Your goal => Copy every line from the material below that holds "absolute".

Data provided =>
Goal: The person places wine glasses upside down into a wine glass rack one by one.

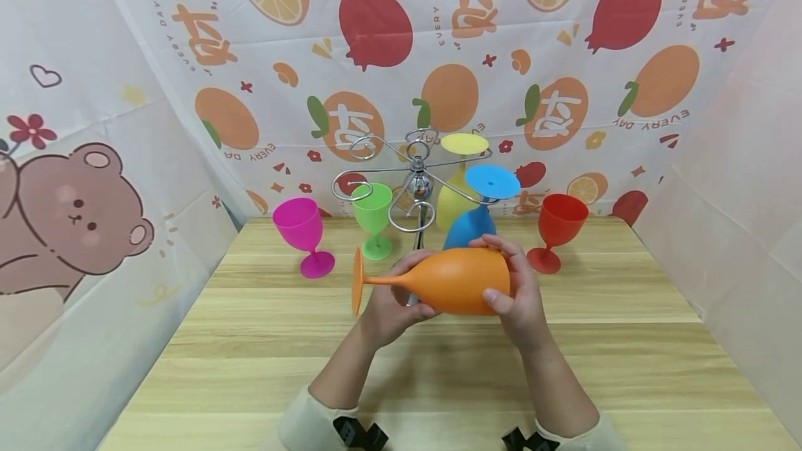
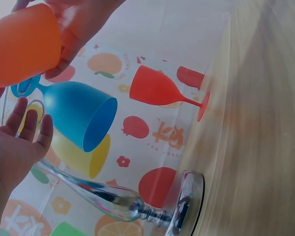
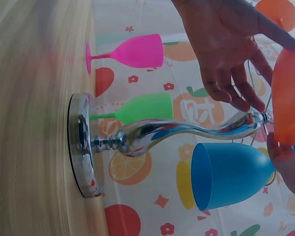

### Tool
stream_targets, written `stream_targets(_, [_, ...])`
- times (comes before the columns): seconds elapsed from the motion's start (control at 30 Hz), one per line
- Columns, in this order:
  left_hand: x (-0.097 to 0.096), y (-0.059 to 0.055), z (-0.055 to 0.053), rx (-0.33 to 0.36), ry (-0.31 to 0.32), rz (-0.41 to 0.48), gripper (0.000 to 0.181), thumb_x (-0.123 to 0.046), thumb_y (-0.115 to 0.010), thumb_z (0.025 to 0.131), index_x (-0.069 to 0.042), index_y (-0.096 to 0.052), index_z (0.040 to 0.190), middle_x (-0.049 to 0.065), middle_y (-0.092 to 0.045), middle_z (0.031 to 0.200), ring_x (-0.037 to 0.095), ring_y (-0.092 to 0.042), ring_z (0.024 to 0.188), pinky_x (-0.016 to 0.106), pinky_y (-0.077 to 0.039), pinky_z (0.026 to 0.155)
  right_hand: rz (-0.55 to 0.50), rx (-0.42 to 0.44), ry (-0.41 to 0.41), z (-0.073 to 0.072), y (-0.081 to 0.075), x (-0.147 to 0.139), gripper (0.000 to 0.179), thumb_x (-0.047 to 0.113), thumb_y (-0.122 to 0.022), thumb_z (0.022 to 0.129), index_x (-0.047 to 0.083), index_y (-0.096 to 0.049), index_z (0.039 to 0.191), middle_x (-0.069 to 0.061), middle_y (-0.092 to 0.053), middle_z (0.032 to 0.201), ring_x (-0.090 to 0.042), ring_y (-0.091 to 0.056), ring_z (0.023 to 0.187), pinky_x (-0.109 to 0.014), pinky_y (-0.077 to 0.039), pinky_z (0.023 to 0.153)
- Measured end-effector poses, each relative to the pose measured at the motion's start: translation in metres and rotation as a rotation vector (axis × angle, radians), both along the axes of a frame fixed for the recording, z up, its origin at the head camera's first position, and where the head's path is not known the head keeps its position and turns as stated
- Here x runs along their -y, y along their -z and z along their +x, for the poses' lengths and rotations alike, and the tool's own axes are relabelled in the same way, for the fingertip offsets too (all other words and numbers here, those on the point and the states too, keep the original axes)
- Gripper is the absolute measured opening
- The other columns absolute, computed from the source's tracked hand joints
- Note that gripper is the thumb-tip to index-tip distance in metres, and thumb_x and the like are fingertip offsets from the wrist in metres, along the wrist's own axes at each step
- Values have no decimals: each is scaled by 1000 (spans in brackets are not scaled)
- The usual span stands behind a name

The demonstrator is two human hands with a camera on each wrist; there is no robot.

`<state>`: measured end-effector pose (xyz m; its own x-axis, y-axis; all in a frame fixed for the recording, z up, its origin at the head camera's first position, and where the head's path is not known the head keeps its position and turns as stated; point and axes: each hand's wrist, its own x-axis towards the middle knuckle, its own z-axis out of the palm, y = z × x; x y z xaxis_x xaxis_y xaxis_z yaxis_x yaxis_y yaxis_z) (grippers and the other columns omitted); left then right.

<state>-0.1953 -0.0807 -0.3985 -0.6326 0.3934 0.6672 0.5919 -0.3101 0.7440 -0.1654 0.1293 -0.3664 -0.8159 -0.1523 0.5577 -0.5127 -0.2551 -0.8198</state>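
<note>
An orange plastic goblet (image 1: 464,280) lies sideways in the air, its base to the left. My right hand (image 1: 523,298) grips the bowl near the rim, thumb on the near side. Under the stem end of the bowl is my left hand (image 1: 391,308), fingers loosely extended in the left wrist view and thumb close to the bowl; whether it bears weight I cannot tell. Behind stands a chrome rack (image 1: 419,186) with curled wire arms. A blue goblet (image 1: 471,227) and a yellow goblet (image 1: 452,204) hang upside down from it.
On the wooden table (image 1: 250,339), a magenta goblet (image 1: 301,225) and a green goblet (image 1: 374,209) stand upright left of the rack. A red goblet (image 1: 560,220) stands upright at the right. A fruit-printed cloth (image 1: 388,103) hangs behind the table.
</note>
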Motion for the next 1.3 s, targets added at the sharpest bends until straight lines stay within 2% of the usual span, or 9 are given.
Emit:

Reply to the exercise =>
- Gripper is the absolute measured opening
- The other columns absolute, computed from the source's tracked hand joints

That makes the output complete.